Aseguró estar rememorando su estancia en prisión, aunque la policía descubrió que estaba haciendo otra cosa menos romántica. Marvin Ussery salió de la cárcel en 2008 y tres años después fue cazado escondido en los alrededores de la que fuera su casa durante algún tiempo. Ussery pudo disfrutar de ese ataque de nostalgia en el interior de la prisión, ya que descubrieron que, en realidad, estaba esperando para meter droga en la cárcel.


Para dormir la borrachera
Cuatro presos de una cárcel australiana descubrieron cómo escapar.
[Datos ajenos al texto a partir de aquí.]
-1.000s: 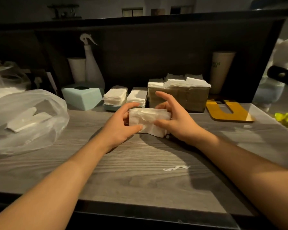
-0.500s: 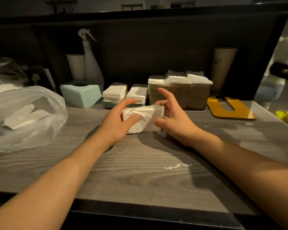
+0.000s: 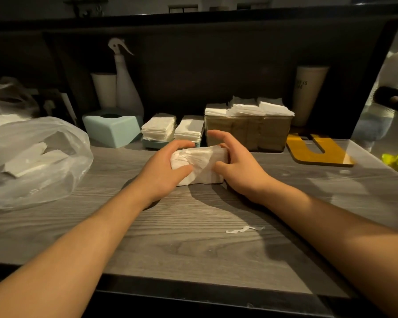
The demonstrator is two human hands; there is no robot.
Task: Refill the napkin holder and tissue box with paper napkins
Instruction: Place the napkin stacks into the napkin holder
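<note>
Paper napkins, a white wrapped block with a wrinkled thin covering point(image 3: 199, 165), sit on the grey wood-grain counter point(image 3: 193, 237) at the centre of the view, held at both ends. The left hand point(image 3: 163, 172) curls round the nine o'clock end, thumb on the near face; the right hand point(image 3: 237, 171) clasps the three o'clock end, forefinger lifted. At twelve o'clock stands the clear rectangular napkin holder point(image 3: 248, 131), stacked above its rim. At ten o'clock sits the pale teal tissue box point(image 3: 112, 127), its top opening dark. The block looks light, soft and compressible, and its wrapper seems likely to tear easily. Squeezing the short ends should keep the sheets together; a one-sided grip could let them fan.
</note>
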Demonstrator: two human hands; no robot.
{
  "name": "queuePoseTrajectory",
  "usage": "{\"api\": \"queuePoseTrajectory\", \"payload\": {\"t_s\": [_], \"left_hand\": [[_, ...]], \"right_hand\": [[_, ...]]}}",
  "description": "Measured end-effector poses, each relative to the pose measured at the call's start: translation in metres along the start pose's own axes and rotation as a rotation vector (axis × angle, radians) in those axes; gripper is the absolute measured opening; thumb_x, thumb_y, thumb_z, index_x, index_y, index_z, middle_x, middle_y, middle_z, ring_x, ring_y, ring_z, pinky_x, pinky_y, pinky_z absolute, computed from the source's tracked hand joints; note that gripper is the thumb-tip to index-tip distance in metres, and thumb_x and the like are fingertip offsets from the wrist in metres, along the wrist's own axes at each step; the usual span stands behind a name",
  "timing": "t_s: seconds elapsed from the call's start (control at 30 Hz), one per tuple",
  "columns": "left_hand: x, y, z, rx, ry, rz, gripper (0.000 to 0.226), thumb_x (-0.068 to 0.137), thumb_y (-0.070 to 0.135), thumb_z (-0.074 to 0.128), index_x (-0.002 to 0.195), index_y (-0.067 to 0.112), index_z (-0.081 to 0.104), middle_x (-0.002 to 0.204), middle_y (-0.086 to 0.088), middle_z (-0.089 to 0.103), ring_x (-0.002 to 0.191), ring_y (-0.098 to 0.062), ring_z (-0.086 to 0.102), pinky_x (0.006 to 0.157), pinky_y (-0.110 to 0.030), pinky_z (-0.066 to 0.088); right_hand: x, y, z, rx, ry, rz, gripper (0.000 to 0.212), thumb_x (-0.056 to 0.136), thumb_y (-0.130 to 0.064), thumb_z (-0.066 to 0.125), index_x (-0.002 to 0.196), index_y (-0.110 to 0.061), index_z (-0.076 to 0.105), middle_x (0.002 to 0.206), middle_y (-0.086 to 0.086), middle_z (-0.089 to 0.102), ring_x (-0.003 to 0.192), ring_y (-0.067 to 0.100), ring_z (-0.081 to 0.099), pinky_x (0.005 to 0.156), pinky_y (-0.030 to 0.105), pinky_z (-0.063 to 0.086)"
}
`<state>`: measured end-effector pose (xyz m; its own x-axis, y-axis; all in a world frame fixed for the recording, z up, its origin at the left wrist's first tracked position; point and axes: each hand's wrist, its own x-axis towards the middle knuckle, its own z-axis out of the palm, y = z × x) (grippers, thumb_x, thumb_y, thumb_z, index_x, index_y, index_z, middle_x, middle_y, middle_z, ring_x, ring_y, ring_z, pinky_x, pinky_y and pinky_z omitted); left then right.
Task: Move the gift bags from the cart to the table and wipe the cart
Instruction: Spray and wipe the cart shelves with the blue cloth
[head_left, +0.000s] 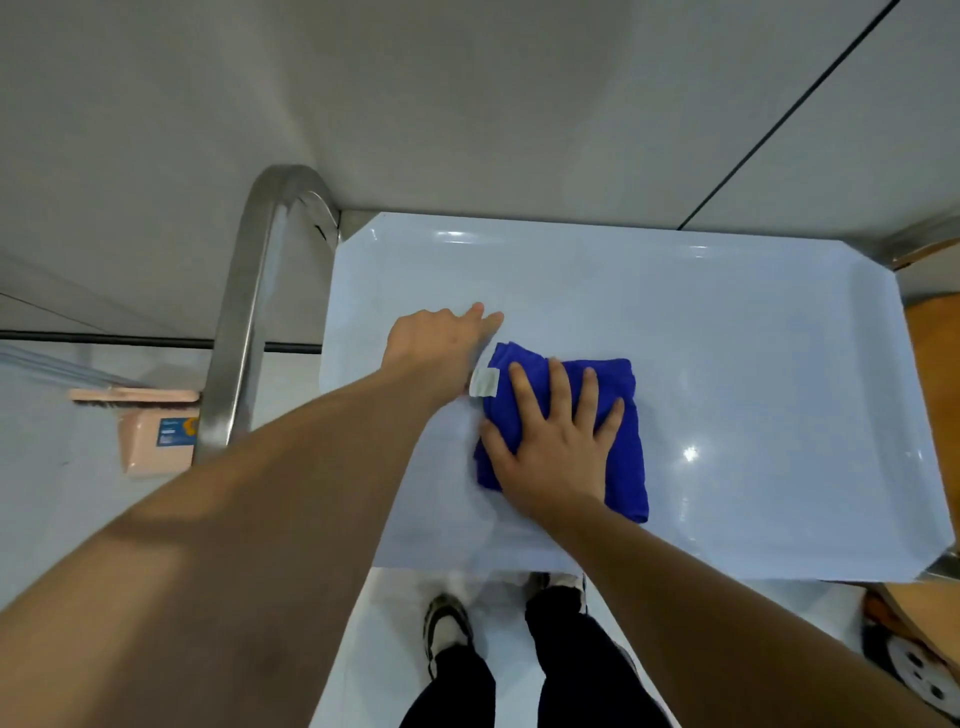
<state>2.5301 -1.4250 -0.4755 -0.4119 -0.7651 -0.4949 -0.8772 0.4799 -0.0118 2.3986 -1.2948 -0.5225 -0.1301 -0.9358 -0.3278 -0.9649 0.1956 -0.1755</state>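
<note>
Two hands of mine are on the cart's (727, 322) pale blue top shelf, seen from above, with my shoes on the white floor below its near edge. No gift bags show on the shelf; a pink bag (156, 431) stands on the floor to the left of the cart, beyond its steel handle (244, 322). Whether that is one of the gift bags, I cannot tell.

My right hand (556, 441) lies flat on a folded blue cloth (623, 467) near the middle of the cart, fingers spread apart and straight, pressing down. My left hand (436, 338) rests just left of the cloth, fingers extended and close together, touching the shelf beside the cloth's white tag (484, 383).

I judge this to be the wiping step. To do it well, I should keep the palm flat so the cloth stays folded, sweep in overlapping passes out to the raised rim and corners, and use the left hand to steady the cart against rolling.
</note>
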Motion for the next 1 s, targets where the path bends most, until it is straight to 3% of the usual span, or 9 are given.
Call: {"api": "queuePoseTrajectory", "payload": {"t_s": [0.07,0.1,0.17,0.23,0.33,0.53,0.77,0.9,1.0], "left_hand": [[-0.003,-0.002,0.009,-0.169,0.088,-0.084,0.056,0.086,0.032,0.073,0.130,0.027,0.038,0.137,-0.001,0.049,0.095,-0.024,0.056,0.073,-0.039,0.054],[-0.005,-0.003,0.012,-0.241,0.092,-0.155,0.063,0.082,0.032,0.079,0.131,0.025,0.040,0.145,-0.004,0.042,0.108,-0.027,0.055,0.076,-0.040,0.054],[-0.006,-0.007,0.016,-0.331,0.063,-0.320,0.098,0.070,0.042,0.090,0.147,0.023,0.032,0.164,-0.008,0.014,0.145,-0.034,0.026,0.096,-0.046,0.051],[-0.007,-0.011,0.015,-0.357,0.044,-0.440,0.123,0.063,0.054,0.091,0.156,0.022,0.018,0.167,-0.010,-0.002,0.153,-0.035,0.002,0.116,-0.053,0.032],[-0.007,-0.014,0.012,-0.420,-0.023,-0.604,0.136,0.061,0.061,0.088,0.159,0.022,0.002,0.167,-0.014,-0.009,0.153,-0.040,-0.009,0.122,-0.060,0.012],[0.000,-0.018,0.014,-0.502,-0.097,-0.662,0.140,0.061,0.059,0.089,0.160,0.021,-0.003,0.167,-0.016,-0.011,0.152,-0.043,-0.014,0.121,-0.064,0.006],[-0.007,-0.020,0.025,-0.631,0.050,-0.691,0.134,0.055,0.055,0.093,0.158,0.022,0.013,0.169,-0.006,-0.001,0.155,-0.033,-0.008,0.124,-0.057,0.002],[-0.010,-0.019,0.034,-0.752,0.170,-0.747,0.150,0.048,0.053,0.097,0.161,0.018,0.004,0.169,-0.003,0.004,0.156,-0.026,-0.005,0.124,-0.048,-0.004],[-0.015,-0.018,0.042,-0.849,0.235,-0.819,0.160,0.045,0.054,0.098,0.161,0.020,-0.007,0.169,-0.003,-0.003,0.156,-0.024,-0.008,0.124,-0.040,-0.003]], "right_hand": [[0.024,-0.003,-0.006,-0.013,0.014,-0.010,0.074,0.093,-0.076,0.016,0.156,-0.045,-0.007,0.169,0.002,-0.003,0.153,0.038,-0.013,0.117,0.068,-0.009],[0.035,-0.004,-0.010,-0.023,0.018,-0.023,0.074,0.093,-0.076,0.016,0.156,-0.044,-0.007,0.169,0.002,-0.003,0.153,0.038,-0.012,0.117,0.068,-0.008],[0.063,-0.006,-0.018,-0.039,0.028,-0.050,0.075,0.094,-0.076,0.016,0.157,-0.043,-0.006,0.169,0.003,-0.002,0.153,0.038,-0.011,0.117,0.068,-0.007],[0.095,-0.010,-0.028,-0.062,0.034,-0.093,0.076,0.094,-0.077,0.015,0.158,-0.042,-0.005,0.169,0.004,-0.001,0.153,0.038,-0.009,0.118,0.067,-0.007],[0.135,-0.018,-0.037,-0.105,0.072,-0.192,0.075,0.095,-0.076,0.013,0.159,-0.040,0.000,0.169,0.004,0.003,0.154,0.037,-0.007,0.118,0.068,-0.001],[0.169,-0.034,-0.041,-0.179,0.088,-0.377,0.076,0.095,-0.077,0.013,0.160,-0.037,0.006,0.169,0.004,0.006,0.154,0.040,-0.004,0.118,0.069,0.003],[0.173,-0.075,-0.038,-0.203,0.062,-0.498,0.075,0.096,-0.074,0.009,0.159,-0.034,0.003,0.169,0.007,0.003,0.153,0.044,-0.007,0.115,0.071,0.000],[0.175,-0.113,-0.032,-0.223,0.041,-0.563,0.072,0.098,-0.070,0.010,0.159,-0.034,-0.002,0.169,0.008,-0.003,0.152,0.046,-0.007,0.115,0.074,0.004],[0.176,-0.135,-0.029,-0.213,0.060,-0.583,0.074,0.097,-0.072,0.012,0.160,-0.034,0.004,0.168,0.011,0.007,0.151,0.048,0.003,0.112,0.075,0.008]]}}
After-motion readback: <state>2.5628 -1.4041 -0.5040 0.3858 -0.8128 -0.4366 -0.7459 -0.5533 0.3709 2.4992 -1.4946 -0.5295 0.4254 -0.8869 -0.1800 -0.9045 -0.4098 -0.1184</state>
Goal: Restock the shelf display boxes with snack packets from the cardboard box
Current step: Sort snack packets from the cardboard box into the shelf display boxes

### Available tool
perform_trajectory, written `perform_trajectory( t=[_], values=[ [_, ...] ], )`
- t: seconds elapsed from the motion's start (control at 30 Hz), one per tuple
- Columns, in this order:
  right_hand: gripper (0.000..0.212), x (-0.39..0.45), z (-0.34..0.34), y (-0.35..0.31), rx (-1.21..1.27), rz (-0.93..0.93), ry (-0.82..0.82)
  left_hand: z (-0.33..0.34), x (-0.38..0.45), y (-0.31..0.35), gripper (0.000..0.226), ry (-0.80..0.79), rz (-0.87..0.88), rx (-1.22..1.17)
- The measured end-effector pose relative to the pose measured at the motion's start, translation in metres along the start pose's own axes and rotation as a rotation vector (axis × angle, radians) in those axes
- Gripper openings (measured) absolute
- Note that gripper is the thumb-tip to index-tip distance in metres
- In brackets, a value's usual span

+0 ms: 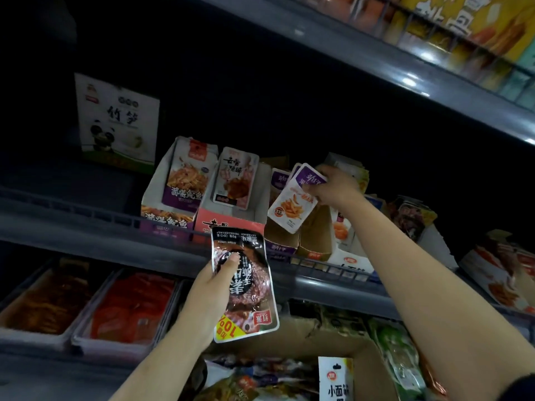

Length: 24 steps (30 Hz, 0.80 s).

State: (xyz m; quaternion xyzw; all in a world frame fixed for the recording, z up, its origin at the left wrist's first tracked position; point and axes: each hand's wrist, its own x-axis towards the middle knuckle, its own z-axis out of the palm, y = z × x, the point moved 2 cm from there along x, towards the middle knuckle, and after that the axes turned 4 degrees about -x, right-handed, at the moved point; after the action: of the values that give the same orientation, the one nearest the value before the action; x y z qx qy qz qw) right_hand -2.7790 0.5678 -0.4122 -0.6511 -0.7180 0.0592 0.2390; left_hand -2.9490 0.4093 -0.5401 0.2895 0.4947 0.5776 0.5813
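Cardboard box (292, 340) below; left grip (214, 287) pinches dark packet (244, 285) upside-down.

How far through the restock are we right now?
Partway, by the look of it. Done: the purple display box and pink display box each show packets. In hand: the right hand holds white-and-purple packets at the brown box; the left hand grips a dark meat packet. Left: the cardboard box below holds more packets.
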Motion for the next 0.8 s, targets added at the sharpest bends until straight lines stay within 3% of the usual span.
perform_trajectory(
  t=[0.13, 0.27, 0.53, 0.8],
  values=[
    [0.055, 0.021, 0.009, -0.006, -0.110, 0.004, -0.117, 0.001, 0.002, 0.004, 0.006, 0.007, -0.015, -0.029],
    [0.054, 0.030, 0.025, -0.009, -0.174, -0.095, -0.203, 0.002, 0.003, 0.003, 0.009, -0.004, -0.014, -0.038],
    [0.055, 0.038, 0.048, 0.005, -0.329, -0.198, -0.239, -0.002, 0.009, 0.001, 0.004, -0.016, 0.004, -0.059],
    [0.048, 0.058, 0.055, 0.011, -0.533, -0.176, -0.142, -0.003, 0.010, -0.001, 0.005, -0.027, 0.009, -0.071]
  ],
)
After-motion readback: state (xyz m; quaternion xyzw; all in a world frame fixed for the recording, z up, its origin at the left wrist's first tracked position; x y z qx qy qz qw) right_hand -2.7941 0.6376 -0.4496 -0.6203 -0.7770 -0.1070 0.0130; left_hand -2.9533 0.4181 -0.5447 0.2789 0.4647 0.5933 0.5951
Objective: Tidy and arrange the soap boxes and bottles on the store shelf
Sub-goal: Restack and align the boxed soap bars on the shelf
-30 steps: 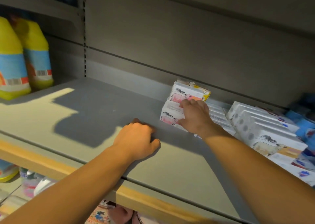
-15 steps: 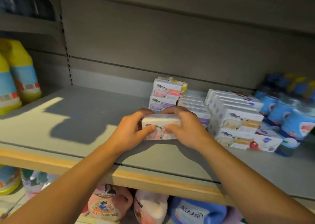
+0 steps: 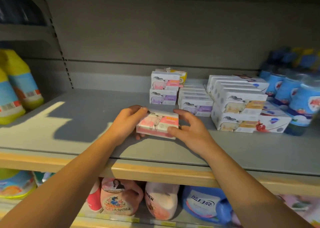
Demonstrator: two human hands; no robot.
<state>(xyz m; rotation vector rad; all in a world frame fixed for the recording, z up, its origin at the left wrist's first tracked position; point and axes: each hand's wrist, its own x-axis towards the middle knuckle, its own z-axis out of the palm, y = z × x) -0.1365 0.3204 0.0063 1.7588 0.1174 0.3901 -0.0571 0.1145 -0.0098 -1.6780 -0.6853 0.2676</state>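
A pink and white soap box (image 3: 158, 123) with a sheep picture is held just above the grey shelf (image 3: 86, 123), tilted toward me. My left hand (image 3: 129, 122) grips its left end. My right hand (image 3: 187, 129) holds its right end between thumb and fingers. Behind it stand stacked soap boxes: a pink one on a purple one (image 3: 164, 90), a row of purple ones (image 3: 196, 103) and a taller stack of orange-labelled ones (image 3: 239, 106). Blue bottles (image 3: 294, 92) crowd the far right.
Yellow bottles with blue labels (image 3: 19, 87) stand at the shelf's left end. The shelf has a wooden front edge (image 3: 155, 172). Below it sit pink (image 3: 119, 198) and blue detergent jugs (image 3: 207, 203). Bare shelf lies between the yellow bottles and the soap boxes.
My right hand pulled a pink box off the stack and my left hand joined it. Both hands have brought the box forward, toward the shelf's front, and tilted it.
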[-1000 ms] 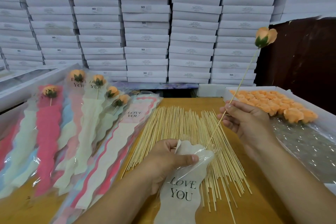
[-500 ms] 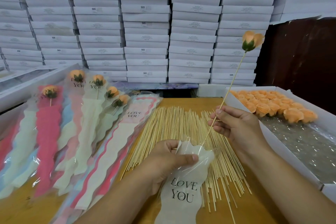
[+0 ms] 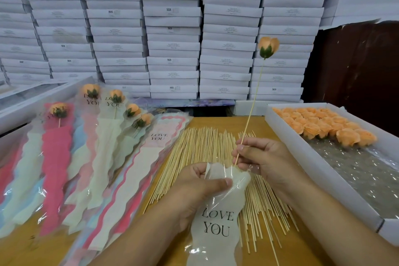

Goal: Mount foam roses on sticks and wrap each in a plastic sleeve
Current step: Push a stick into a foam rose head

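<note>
This was a packing workshop or stockroom: flat white cartons [image 3: 172, 28] rose wall-high beyond the hands, loose skewers [image 3: 198, 153] heaped beneath them, finished sleeved roses [image 3: 58, 147] piled leftward.

Glossy clear plastic sleeve [image 3: 218, 220] with a matt white printed panel, at six o'clock; pale, smooth wooden sticks [image 3: 207, 157] at centre on a matt tan wood-look table [image 3: 216, 122]. Soft matt foam roses [image 3: 323, 125] at three o'clock lie over shiny crinkled film [image 3: 356, 170]; matt white cardboard boxes [image 3: 172, 28] at twelve.
</note>
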`<action>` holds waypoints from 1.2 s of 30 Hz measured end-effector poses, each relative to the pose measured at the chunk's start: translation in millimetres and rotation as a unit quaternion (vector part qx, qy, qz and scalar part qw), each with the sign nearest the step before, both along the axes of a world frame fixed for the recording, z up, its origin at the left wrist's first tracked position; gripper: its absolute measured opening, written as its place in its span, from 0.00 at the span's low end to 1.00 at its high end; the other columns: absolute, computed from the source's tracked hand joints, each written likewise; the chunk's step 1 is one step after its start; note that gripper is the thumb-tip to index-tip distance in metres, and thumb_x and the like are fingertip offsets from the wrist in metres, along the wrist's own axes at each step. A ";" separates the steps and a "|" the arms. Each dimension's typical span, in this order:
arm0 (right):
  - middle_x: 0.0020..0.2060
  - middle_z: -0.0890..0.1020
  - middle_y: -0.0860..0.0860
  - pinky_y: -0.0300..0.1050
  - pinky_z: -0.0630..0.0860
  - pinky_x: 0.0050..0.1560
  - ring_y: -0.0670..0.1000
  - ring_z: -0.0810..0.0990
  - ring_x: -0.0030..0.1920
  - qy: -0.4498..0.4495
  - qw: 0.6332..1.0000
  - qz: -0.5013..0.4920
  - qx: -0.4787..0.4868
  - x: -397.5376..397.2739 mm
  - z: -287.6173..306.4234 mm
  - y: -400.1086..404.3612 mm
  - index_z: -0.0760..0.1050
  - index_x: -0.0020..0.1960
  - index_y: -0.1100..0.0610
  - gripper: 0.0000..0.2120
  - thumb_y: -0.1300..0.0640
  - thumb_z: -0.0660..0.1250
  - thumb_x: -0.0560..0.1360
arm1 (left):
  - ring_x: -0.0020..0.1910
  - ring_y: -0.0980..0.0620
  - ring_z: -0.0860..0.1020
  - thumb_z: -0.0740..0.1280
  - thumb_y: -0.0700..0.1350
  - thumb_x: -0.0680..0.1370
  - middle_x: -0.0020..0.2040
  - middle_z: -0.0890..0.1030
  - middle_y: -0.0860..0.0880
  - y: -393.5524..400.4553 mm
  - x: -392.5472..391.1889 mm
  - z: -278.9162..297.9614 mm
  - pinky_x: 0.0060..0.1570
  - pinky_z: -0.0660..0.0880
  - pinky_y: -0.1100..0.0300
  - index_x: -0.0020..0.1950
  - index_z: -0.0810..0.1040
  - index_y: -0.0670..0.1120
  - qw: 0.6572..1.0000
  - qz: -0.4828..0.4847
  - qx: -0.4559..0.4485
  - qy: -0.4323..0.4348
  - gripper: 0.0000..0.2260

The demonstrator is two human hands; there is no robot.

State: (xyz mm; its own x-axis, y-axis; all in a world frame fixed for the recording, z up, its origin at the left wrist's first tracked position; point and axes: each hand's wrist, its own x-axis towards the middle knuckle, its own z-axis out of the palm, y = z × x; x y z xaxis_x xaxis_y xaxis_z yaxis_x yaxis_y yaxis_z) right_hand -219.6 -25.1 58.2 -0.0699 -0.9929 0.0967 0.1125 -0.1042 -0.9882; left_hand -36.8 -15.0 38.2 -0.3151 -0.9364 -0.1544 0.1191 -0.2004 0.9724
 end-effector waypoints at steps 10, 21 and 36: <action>0.38 0.86 0.56 0.35 0.80 0.36 0.49 0.85 0.37 -0.076 0.991 -0.084 -0.064 -15.7 15.0 0.2 0.81 0.51 0.60 0.05 0.65 0.69 0.76 | 0.42 0.40 0.85 0.79 0.34 0.68 0.47 0.86 0.38 2.9 1.5 1.0 0.41 0.84 0.50 0.49 0.84 0.41 0.999 -0.025 0.004 -0.039 0.11; 0.37 0.86 0.56 0.36 0.80 0.36 0.50 0.85 0.37 -0.050 0.994 -0.078 -0.061 -8.3 8.9 0.4 0.82 0.50 0.60 0.05 0.65 0.70 0.75 | 0.46 0.38 0.85 0.79 0.34 0.69 0.48 0.86 0.38 3.7 2.3 2.6 0.44 0.83 0.48 0.52 0.83 0.40 0.998 -0.037 0.006 -0.042 0.14; 0.38 0.87 0.56 0.36 0.79 0.35 0.48 0.83 0.35 -0.030 0.996 -0.052 -0.060 0.0 9.5 6.0 0.83 0.47 0.58 0.05 0.65 0.70 0.76 | 0.47 0.37 0.85 0.80 0.36 0.68 0.49 0.86 0.37 -1.1 2.8 -3.1 0.46 0.83 0.47 0.51 0.85 0.41 0.998 -0.038 0.016 -0.042 0.13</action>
State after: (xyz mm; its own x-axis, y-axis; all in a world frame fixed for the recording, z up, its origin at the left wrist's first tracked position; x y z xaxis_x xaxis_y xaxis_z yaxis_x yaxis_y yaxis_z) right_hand -219.6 -19.1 67.7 -0.1817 -0.9614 0.2068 0.1528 -0.2353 -0.9598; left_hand -34.0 -16.0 35.0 -0.3694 -0.9048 -0.2117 0.0214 -0.2360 0.9715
Todo un logro que sería digno de admirar si no fuera por el uso que terminaron dándole al descubrimiento: salían por la noche para irse a disfrutar de la noche y los placeres del alcohol y volvían por la mañana, antes del recuento. Las fugas en su justa medida, claro que sí.


Por no saber a dónde ir
Fue acusado de intentar matar a su mujer y eso le valió un año de cárcel en Barcelona. Sin embargo, tras este tiempo se demostró la verdad y llegó la hora de recuperar la libertad. A pesar de que solo se trataba de un año, el acusado se negó a salir de prisión: aseguraba que no sabía a dónde ir. Había estado poco tiempo pero ya estaba en casa.


Por seguridad
Le dice “mi casa” y nadie ha logrado sacarlo de ahí. A sus 50 años, Luis Rojo lleva 30 entre los muros de la cárcel de Santiago de Chile. Asegura estar mejor que en ningún sitio y dice preferir estar ahí por seguridad, por miedo a la situación de la calle. Siempre logra alargar su estancia y, para el director de la prisión, ya no es un preso, si no toda una institución.